George Washington Papers

From George Washington to Thomas, Lord Fairfax, 29 August 1756

To Thomas, Lord Fairfax

[Winchester, 29 August 1756]

To The Right Honble Thomas, Lord Fairfax.
My Lord,

It is with infinite concern I see the distresses of the people, and hear their complaints, without being able to afford them relief. I have so often troubled your Honour for aid from the Militia, that I am almost ashamed to repeat my demands—nor should I mention them again, did I not think it absolutely necessary at this time to save the most valuable and flourishing part of this county from immediate desertion: and how soon the remainder part, as well as the adjacent counties may share the same fate—is too obvious to reason, and your Lordships good sense for me to demonstrate. The whole Settlement of Conogochieg in maryland, is fled; and there now remain only two families from thence to Frederick-Town, which is several miles below the Blue-ridge: By which means we are quite exposed, and have no better security on that side than the potomack-river, for many miles below the Shanandoah; and how great security that is to us, may easily be discerned, when we consider with what facility the Enemy have passed and repassed it already. That the maryland Settlements are all abandoned, is certainly fact; as I have had the accounts transmitted to me by several hands, and confirmed yesterday by Henry Brinker; who left Monocasy the day before; and also affirms, that 350 waggons had passed that place, to avoid the enemy, within the space of three days.1

I thought it expedient to communicate the above, in order to inform your Lordship of the reasons for asking of Succours for these unhappy people; and how absolutely necessary it is to use (without delay) such vigorous measures as will save that Settlement from total Desolation!

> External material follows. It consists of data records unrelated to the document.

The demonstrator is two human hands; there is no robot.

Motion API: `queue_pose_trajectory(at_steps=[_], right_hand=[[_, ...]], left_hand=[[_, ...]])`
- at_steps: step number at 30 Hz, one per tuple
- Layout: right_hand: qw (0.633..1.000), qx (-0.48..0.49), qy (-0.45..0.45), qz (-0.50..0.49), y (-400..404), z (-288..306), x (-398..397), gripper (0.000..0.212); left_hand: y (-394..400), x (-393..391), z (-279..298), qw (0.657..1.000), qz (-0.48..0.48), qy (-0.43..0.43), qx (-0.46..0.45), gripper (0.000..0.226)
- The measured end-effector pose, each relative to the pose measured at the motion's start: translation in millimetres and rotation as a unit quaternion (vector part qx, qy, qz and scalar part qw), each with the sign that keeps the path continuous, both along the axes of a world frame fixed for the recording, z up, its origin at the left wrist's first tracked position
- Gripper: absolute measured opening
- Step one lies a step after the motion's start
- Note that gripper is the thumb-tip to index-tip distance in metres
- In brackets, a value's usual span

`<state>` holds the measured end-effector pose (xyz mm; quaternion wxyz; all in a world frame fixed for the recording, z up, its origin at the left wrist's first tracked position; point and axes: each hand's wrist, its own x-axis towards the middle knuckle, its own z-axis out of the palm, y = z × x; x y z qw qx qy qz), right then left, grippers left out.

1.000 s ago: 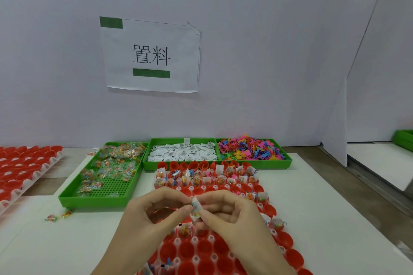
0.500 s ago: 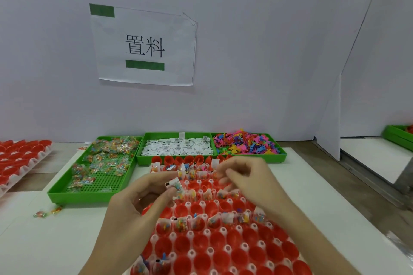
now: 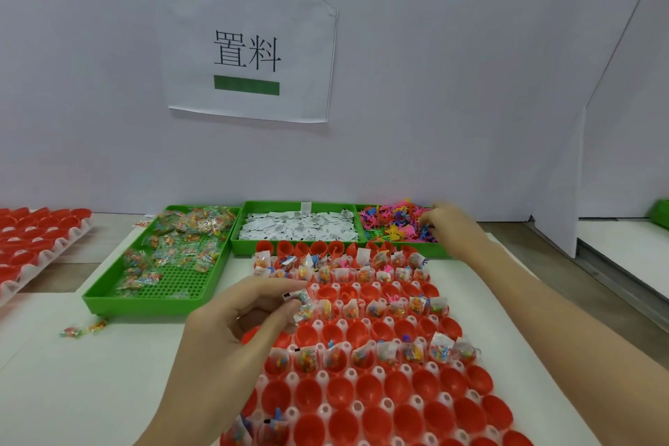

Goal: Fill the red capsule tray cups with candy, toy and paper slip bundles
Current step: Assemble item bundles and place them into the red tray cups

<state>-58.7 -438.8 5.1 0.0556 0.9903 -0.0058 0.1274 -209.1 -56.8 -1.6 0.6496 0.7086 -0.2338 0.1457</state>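
The red capsule tray [image 3: 362,391] lay near centre on the white table [image 3: 90,391], several rows of cups holding clear candy packets with white slips, other rows bare. Over its left edge the left hand [image 3: 231,333] pinched a candy-and-slip bundle [image 3: 302,304] between thumb and fingers. Far right, the right hand [image 3: 447,224] reached into the green toy bin [image 3: 394,228], fingers curled among the toys; whether they gripped one could not be told
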Motion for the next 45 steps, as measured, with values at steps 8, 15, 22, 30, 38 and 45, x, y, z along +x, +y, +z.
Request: queue_pose_trajectory(at_steps=[8,15,22,30,38,45], right_hand=[[0.996,0.023,-0.081,-0.001,0.3,-2.8,1.4,0.021],[0.93,0.302,-0.208,0.002,28.9,4.0,-26.7,0.016],[0.865,0.478,-0.088,0.127,128.1,18.5,-116.6,0.011],[0.818,0.548,0.006,0.175,186.1,2.2,-177.7,0.009],[0.81,0.558,0.046,0.174,182.9,-3.1,-187.7,0.021],[0.806,0.553,0.087,0.191,181.1,2.7,-196.6,0.01]], left_hand=[[2.5,2.4,-0.8,1.0,0.005,0.017,0.012,0.031],[8.2,6.0,-0.6,0.998,0.0,0.038,0.054,0.033],[12.8,7.3,2.5,0.993,-0.042,0.085,0.066,0.014],[11.4,5.2,1.7,0.991,-0.075,0.075,0.078,0.018],[6.8,2.5,-2.7,0.993,-0.06,0.054,0.081,0.016],[8.3,-1.2,2.3,0.987,-0.077,0.038,0.137,0.014]])
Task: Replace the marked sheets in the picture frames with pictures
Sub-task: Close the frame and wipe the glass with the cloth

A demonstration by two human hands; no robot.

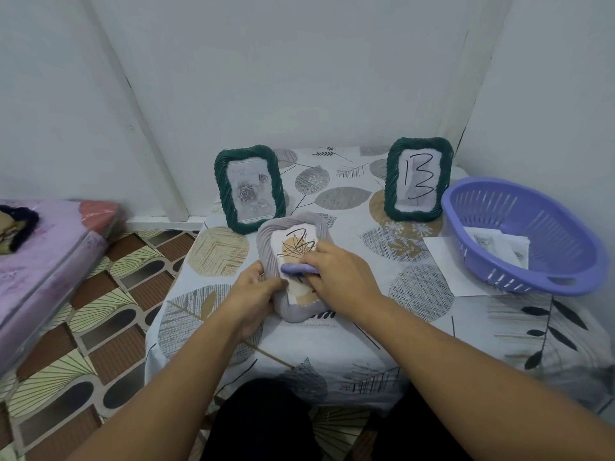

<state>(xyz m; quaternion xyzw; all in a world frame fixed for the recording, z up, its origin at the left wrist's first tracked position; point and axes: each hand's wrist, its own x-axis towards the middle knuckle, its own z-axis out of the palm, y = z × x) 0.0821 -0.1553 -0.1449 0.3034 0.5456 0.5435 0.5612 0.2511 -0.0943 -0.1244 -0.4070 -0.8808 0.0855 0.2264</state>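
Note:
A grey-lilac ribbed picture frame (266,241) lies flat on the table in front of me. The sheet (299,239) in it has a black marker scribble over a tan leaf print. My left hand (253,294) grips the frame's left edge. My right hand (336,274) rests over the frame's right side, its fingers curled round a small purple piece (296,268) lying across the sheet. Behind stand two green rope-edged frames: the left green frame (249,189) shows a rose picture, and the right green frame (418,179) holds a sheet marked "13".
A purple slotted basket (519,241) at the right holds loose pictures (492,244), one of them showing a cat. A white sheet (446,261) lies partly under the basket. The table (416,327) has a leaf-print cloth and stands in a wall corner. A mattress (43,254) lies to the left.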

We see, my Lord, the absurdity of the peoples arguments, and the consequences of leaving one county, nay, one part of the county; or, to go still farther—a single company, that is more exposed than another, to defend itself and the parts in danger. When Hampshire was invaded, and called upon Frederick for assistance; the people of the latter refused them aid; answering, “let them defend themselves, as we shall do if they come to us.”2 Now the Enemy have forced thro’ that county, and begin to infest this; those a little removed from danger are equally infatuated, and will be I fear, until all in turn fall a Sacrifice to an insulting and merciless Enemy.

These observations may be improperly offered to your Lordship; but they occur in so refulgent a light to me, that I could not resist the impulse of dictating them. I am so weak-handed here, that I cou’d not, without stagnating the public works, spare a man to these peoples assistance. Yet I look upon the retaining of them to be so essential to the well-being of the County in general, that I have ordered all the men that can possibly be spared to march thitherwards;3 and they accordingly set out tomorrow morning, to remain there until your Lordship can relieve them; that they may return to these works which in my opinion are of no little importance to the safety of the county, if we should be attacked by numbers, as we have reason to apprehend. I hope your Lordship will exert your authority in raising men for this salutary end, and that you will think it adviseable to make every Company furnish their Quota: This will redress the complaints of the people below, who say they can not leave their families to the mercy of the Enemy, while they are scouring the woods. This is the reason given by some why Catons party consists but of 10 men; while others say, it proceeds from dislike to the man. I acquainted his Honor, the Governor, with your Lordships order for raising 50 men for this Service, who approved thereof, and has been pleased to direct me to continue them there so long as I see cause.4

I can not conclude without again mentioning, how agreeable it would be, if your Lordship would order a party immediately to these parts, that I may withdraw my men to their duty at this place. I am, my Lord, &c.



1Horatio Sharpe learned on 23 Aug. at Annapolis of the destruction by French and Indians of Fort Granville in western Pennsylvania, and two days later he heard “from Fort Frederick [Md.] & the Frontiers advising me that a large party of French & Indians made an Incursion into this Province also & cut off many of our People who dwelt on or near Conegochiegh” (Sharpe to Robert Hunter Morris, 25 Aug. 1756, in Browne, Sharpe Correspondence description begins William Hand Browne, ed. Correspondence of Governor Horatio Sharpe. 3 vols. Archives of Maryland, vols. 6, 9, and 14. Baltimore, 1888–95. description ends , 6:471–72). Sharpe ordered two contingents of the Maryland militia to the frontier, and on 13 Sept. he wrote Lord Baltimore: “Beside the Garrison of Fort Frederick we have at present 200 men from the Militia of Baltimore & Prince Georges Counties distributed on this Side that Fort & about Conegochiegh, yet that Settlement is I am advised almost broke up & several hundred Persons have lately retreated thence and retired to the more populous part of the County” (ibid., 480–82). The Monocacy River flows directly southward from the vicinity of Frederick, Md., to the Potomac River.

2After the Indian raids of early October 1755, Thomas Bryan Martin tried to call out the militia in Frederick County, but most of the men “absolutely refus’d to stir, choosing as they say to die with their Wives and Family’s” (GW to Dinwiddie, 11 Oct. 1755).

3These orders were not recorded in GW’s letter book.